In another aspect, an apparatus comprising an instruction processing circuit is provided. The instruction processing circuit is configured to detect, in an instruction stream, a deterministic instruction. The instruction processing circuit is further configured to determine whether an attribute of the deterministic instruction matches an entry of a computed constants table. The instruction processing circuit is also configured to, responsive to determining that the attribute of the deterministic instruction matches the entry of the computed constants table, provide a constant value stored in the entry of the computed constants table for execution of at least one dependent instruction on the deterministic instruction.
In another aspect, a method for providing constant propagation is provided. The method comprises detecting, in an instruction stream, a deterministic instruction. The method further comprises determining whether an attribute of the deterministic instruction matches an entry of a computed constants table. The method also comprises, responsive to determining that the attribute of the deterministic instruction matches the entry of the computed constants table, providing a constant value stored in the entry of the computed constants table for execution of at least one dependent instruction on the deterministic instruction.
In another aspect, an apparatus comprising an instruction processing circuit is provided. The instruction processing circuit comprises a means for detecting, in an instruction stream, a deterministic instruction. The instruction processing circuit further comprises a means for determining whether an attribute of the deterministic instruction matches an entry of a computed constants table. The instruction processing circuit also comprises a means for providing a constant value stored in the entry of the computed constants table for execution of at least one dependent instruction on the deterministic instruction, responsive to determining that the attribute of the deterministic instruction matches the entry of the computed constants table.
With reference now to the drawing figures, several exemplary aspects of the present disclosure are described. The word “exemplary” is used herein to mean “serving as an example, instance, or illustration.” Any aspect described herein as “exemplary” is not necessarily to be construed as preferred or advantageous over other aspects.
Aspects disclosed in the detailed description include propagating constant values using a computed constants table. Related apparatuses and methods are also disclosed. In this regard, in one aspect, an instruction processing circuit is provided to enable constant propagation functionality at run time of computer program instructions. The instruction processing circuit may provide a computed constants table for caching computed constant values to be propagated between instructions. The instruction processing circuit may be configured to detect a deterministic instruction in an instruction stream. As used herein, a “deterministic instruction” is an instruction that can be determined to always produce a given output when provided with a particular input. In some aspects, a deterministic instruction may be an instruction that operates on an immediate constant value, or that takes as input only a constant value or a previously computed constant value cached in the computed constants table. After detecting the deterministic instruction, the instruction processing circuit determines whether an attribute (an address, as a non-limiting example) of the deterministic instruction matches an entry of the computed constants table.
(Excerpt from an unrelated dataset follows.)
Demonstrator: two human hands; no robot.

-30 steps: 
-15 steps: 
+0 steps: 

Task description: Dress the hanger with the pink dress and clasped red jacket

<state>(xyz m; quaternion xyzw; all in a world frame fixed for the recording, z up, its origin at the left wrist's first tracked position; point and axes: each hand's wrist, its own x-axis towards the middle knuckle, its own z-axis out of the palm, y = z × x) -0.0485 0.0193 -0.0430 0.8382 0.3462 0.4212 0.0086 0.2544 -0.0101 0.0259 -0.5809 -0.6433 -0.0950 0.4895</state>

If the attribute of the deterministic instruction matches the entry of the computed constants table, a computed constant value stored in the entry of the computed constants table is provided for execution of at least one dependent instruction on the deterministic instruction. In this manner, the computed constant value may be propagated to dependent instructions without requiring re-execution of the deterministic instruction, resulting in improved processor performance. In some aspects, the entry of the computed constants table may also store operands for the deterministic instruction. The instruction processing circuit may then locate the entry in the computed constants table by further determining whether inputs for the detected deterministic instruction match the operands stored in the entry.
In this regard,
The computer processor 100 includes input/output circuits 106, an instruction cache 108, and a data cache 110. The computer processor 100 further comprises an execution pipeline 112, which includes a front-end circuit 114, an execution unit 116, and a completion unit 118. The computer processor 100 additionally includes registers 120, which comprise one or more general purpose registers (GPRs) 122, a program counter 124, and a link register 126. In some aspects, such as those employing the ARM® ARM7™ architecture, the link register 126 is one of the GPRs 122, as shown in
In exemplary operation, the front-end circuit 114 of the execution pipeline 112 fetches instructions (not shown) from the instruction cache 108, which in some aspects may be an on-chip Level 1 (L1) cache, as a non-limiting example. The fetched instructions are decoded by the front-end circuit 114 and issued to the execution unit 116. The execution unit 116 executes the issued instructions, and the completion unit 118 retires the executed instructions. In some aspects, the completion unit 118 may comprise a write-back mechanism (not shown) that stores results of instruction execution in one or more of the registers 120. It is to be understood that the execution unit 116 and/or the completion unit 118 may each comprise one or more sequential pipeline stages. In the example of
Some aspects of the computer processor 100 of
For various reasons, the instructions processed within the execution pipeline 112 may not have been optimized using constant propagation at compilation. In this regard, the instruction processing circuit 102 of
As each deterministic instruction is fetched by the front-end circuit 114 of the instruction processing circuit 102, the instruction processing circuit 102 consults the computed constants table 104. The computed constants table 104 contains one or more entries (not shown). Each entry may include an attribute of a previously-detected deterministic instruction, and a computed constant value that was previously generated by the deterministic instruction corresponding to the attribute. Some aspects may provide that the attribute comprises an address of the deterministic instruction and/or an index of the deterministic instruction, as non-limiting examples. In some aspects, the entry may also include one or more operands of the deterministic instruction. Exemplary elements of the computed constants table 104 are discussed in greater detail below with respect to
The instruction processing circuit 102 determines whether an attribute of the deterministic instruction being fetched matches an entry of the computed constants table 104. According to some aspects disclosed herein, the instruction processing circuit 102 may be configured to further determine whether one or more inputs (not shown) for the detected deterministic instruction corresponds to one or more operands stored in the entry. If so (i.e., a “hit”), the instruction processing circuit 102 provides the computed constant value from the entry to at least one dependent instruction. In aspects wherein the computer processor 100 includes the optional constant cache 132, the instruction processing circuit 102 may provide the computed constant value to the at least one dependent instruction via the constant cache 132 (e.g., writing the computed constant value to the constant cache 132). In this manner, the instruction processing circuit 102 may leverage existing functionality of the constant cache 132 to provide the computed constant value to the at least one dependent instruction, thus avoiding the need to implement an additional communications path. Some aspects may provide that the instruction processing circuit 102 comprises a communications pathway (not shown) to provide the computed constant value to the at least one dependent instruction. The at least one dependent instruction may thus obtain the computed constant value for the deterministic instruction without requiring the deterministic instruction to be re-executed.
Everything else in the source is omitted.